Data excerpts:
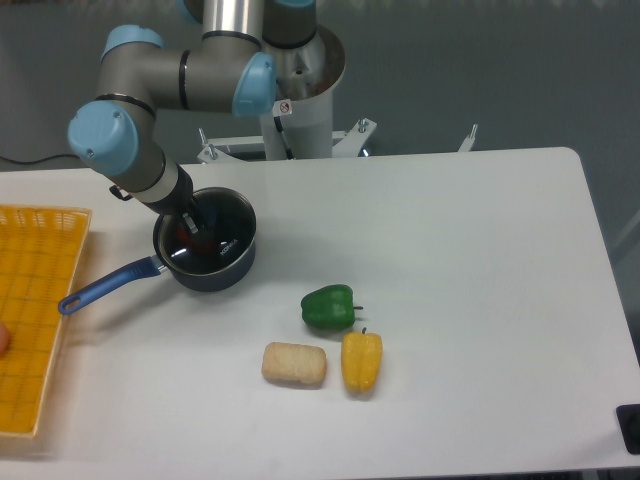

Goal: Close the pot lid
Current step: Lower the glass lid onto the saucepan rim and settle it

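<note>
1 pot [215, 265], 2 peppers [328, 307], 1 basket [30, 320]

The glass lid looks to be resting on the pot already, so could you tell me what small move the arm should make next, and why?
Probably open the fingers and lift straight up. The round clear glass lid appears to lie level on the small dark navy saucepan, with the gripper at its centre; whether it still grips the knob cannot be told.

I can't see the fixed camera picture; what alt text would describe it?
A robot arm's gripper reaches down onto a small dark saucepan with a blue handle, its glass lid apparently on top, on a white table. Nearby lie a green pepper, a yellow pepper and a beige bread-like block; a yellow basket sits at the left edge.
</note>
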You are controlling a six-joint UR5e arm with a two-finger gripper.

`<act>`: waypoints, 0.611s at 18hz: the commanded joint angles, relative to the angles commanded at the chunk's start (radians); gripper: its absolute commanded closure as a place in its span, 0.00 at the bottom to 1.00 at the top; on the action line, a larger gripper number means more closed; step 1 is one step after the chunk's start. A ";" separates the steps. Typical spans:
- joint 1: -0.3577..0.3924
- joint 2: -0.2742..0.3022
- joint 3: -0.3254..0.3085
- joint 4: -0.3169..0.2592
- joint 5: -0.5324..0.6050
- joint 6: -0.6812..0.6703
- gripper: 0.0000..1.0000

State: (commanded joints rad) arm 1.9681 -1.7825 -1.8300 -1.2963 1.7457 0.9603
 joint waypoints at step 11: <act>0.012 0.003 0.034 -0.003 -0.009 0.006 0.00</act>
State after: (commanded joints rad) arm 1.9803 -1.7794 -1.7963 -1.2993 1.7365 0.9664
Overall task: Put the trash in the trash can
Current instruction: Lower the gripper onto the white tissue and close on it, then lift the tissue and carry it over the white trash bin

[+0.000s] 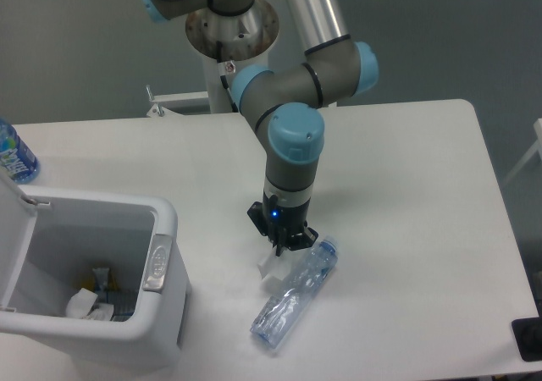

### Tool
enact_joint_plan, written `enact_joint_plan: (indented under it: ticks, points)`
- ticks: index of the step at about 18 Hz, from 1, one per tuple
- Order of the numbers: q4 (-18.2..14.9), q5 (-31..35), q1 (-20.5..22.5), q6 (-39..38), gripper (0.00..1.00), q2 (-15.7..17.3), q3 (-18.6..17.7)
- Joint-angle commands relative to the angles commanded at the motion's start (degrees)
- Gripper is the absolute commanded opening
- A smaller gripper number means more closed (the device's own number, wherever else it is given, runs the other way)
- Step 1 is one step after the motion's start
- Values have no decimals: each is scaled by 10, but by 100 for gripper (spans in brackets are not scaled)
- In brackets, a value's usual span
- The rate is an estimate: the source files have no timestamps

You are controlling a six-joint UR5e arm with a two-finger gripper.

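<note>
End effector (283, 247) pinches the tissue (271, 267) closed, just beside the bottle (294, 295) — lift straight, clear the can (161, 229) rim, then release

Plastics, soft paper and brushed metal on a matt white desk (406, 178)

The crushed bottle (292, 295) is seen as clear, bluish, crinkled plastic with glints. The tissue wad (271, 266), at 10 o'clock from it, looks like soft, matt, creased paper. The trash can (161, 267) is made of smooth white plastic with a slight sheen and a grey latch plate. The arm shows satin grey metal with glossy blue plastic caps; the tool (282, 244) is matt black.
</note>
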Motion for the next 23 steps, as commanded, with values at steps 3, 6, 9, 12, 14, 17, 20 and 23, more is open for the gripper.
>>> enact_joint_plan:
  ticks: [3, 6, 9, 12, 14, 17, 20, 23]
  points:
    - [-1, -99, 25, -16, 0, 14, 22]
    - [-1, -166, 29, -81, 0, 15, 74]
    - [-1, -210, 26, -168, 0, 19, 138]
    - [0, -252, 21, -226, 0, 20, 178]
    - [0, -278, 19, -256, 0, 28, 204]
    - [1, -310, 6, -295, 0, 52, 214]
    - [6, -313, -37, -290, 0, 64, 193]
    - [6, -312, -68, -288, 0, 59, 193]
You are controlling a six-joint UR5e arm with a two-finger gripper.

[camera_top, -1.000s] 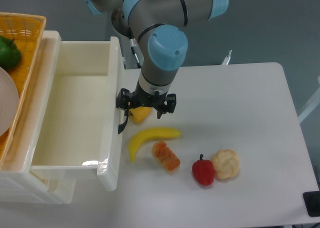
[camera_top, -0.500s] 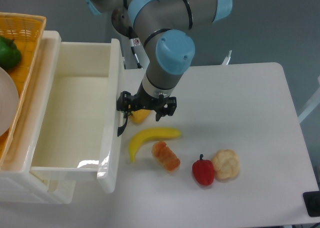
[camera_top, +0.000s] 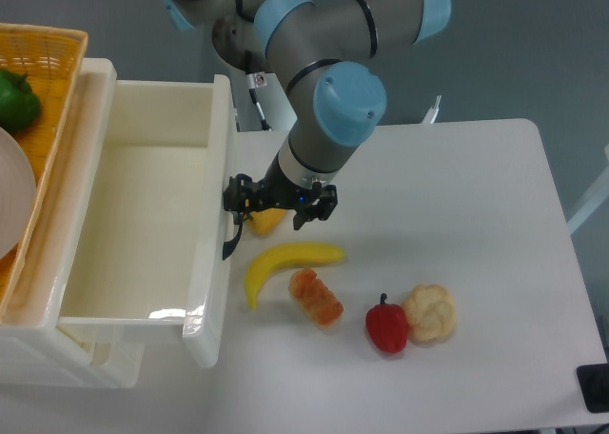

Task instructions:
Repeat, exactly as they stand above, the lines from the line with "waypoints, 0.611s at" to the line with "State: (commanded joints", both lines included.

Exercise output:
`<act>`: waypoints, 0.611s at 18hz: the commanded joint angles, relative to the angles commanded at the chunk's start (radians); gripper: its absolute commanded closure as a place in its span, 0.00 at the bottom to 1.00 at the top; on the action line, a larger gripper number means more closed; step 1 is one step after the chunk's start. A ";" separates the steps. Typical spans:
- joint 1: -0.3577..0.3924
- joint 2: -0.2742..0.3022
- joint 3: -0.3254..0.3085
- joint 4: -0.3169..0.2592
- joint 5: -0.5324..0.6050
- joint 6: -0.6812..0.6703
- gripper: 0.0000..1.0000

State: (commanded joints rad) arm 1.9681 -1.7825 -1.8300 -1.2963 1.7457 0.9603

The exercise has been fully completed.